Whitelist santize with HtmlAgilityPack

For some time now, I’ve been using Robert Beal’s excellent HTML sanitizer both in my personal work and a couple of client projects and I’ve been very happy with it.

However, there were a few instances where I felt there were some potential hiccups in the implementation, namely the Regular Expressions, and I thought that Robert’s original reason to use TidyNet (that it was more mature) is now not an issue. I also felt that by getting rid of Regular Expressions, the code would be more readable and HtmlAgilityPack introduces a lot more features and essentially allows fine grained manipulation of HTML if necessary.

There is also the benefit of using Linq, which simplifies things even more.

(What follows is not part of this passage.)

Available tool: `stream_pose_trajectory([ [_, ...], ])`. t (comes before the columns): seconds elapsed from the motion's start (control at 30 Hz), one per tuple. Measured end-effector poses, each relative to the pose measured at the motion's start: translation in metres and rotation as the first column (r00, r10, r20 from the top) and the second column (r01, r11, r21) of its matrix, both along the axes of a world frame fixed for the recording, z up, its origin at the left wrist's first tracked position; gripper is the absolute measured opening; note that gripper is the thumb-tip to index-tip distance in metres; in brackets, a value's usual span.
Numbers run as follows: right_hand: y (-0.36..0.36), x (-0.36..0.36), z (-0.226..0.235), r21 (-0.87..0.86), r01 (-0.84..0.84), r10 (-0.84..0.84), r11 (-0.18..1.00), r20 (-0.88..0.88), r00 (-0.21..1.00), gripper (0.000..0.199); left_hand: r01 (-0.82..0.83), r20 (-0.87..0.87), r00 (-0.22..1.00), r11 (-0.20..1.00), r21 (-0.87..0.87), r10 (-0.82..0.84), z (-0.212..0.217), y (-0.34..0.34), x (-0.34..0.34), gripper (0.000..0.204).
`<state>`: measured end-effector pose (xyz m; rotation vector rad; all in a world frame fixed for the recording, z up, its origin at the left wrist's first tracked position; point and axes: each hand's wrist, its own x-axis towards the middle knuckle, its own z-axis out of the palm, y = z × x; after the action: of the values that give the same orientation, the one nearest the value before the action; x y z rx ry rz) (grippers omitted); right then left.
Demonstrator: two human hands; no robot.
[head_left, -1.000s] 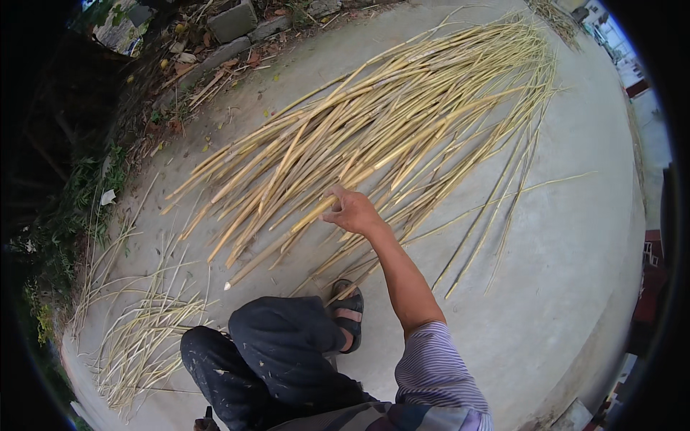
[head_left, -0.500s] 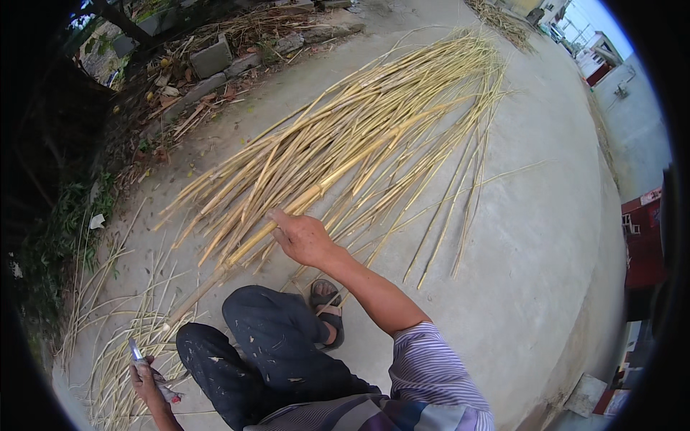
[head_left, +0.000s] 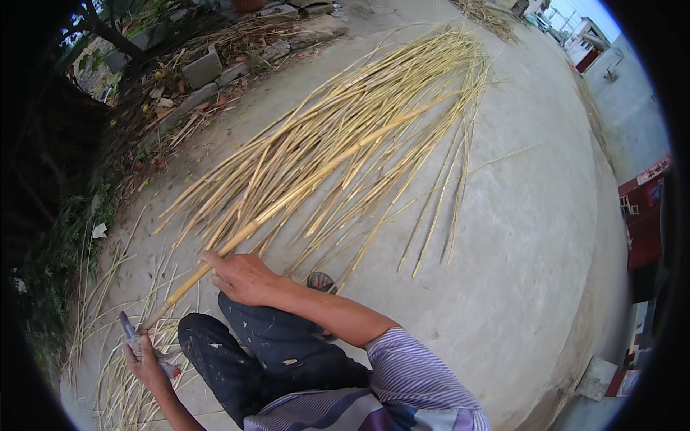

With the exception of Robert’s snippet of the safe list above (which I turned to string arrays instead of lists for a tiny performance gain), the rest of this code is in the public domain :

Update…
Some improvements

Update 6/16
Changed the tag stripping to two seperate functions as it was only removing the first instance of an invalid tag, not any nested ones. The change was courtesy of “Meltdown” at the HtmlAgilityPack forum.

Update 11/23/2013
There’s now a new version of this available for PHP. I will no longer be maintaining this branch.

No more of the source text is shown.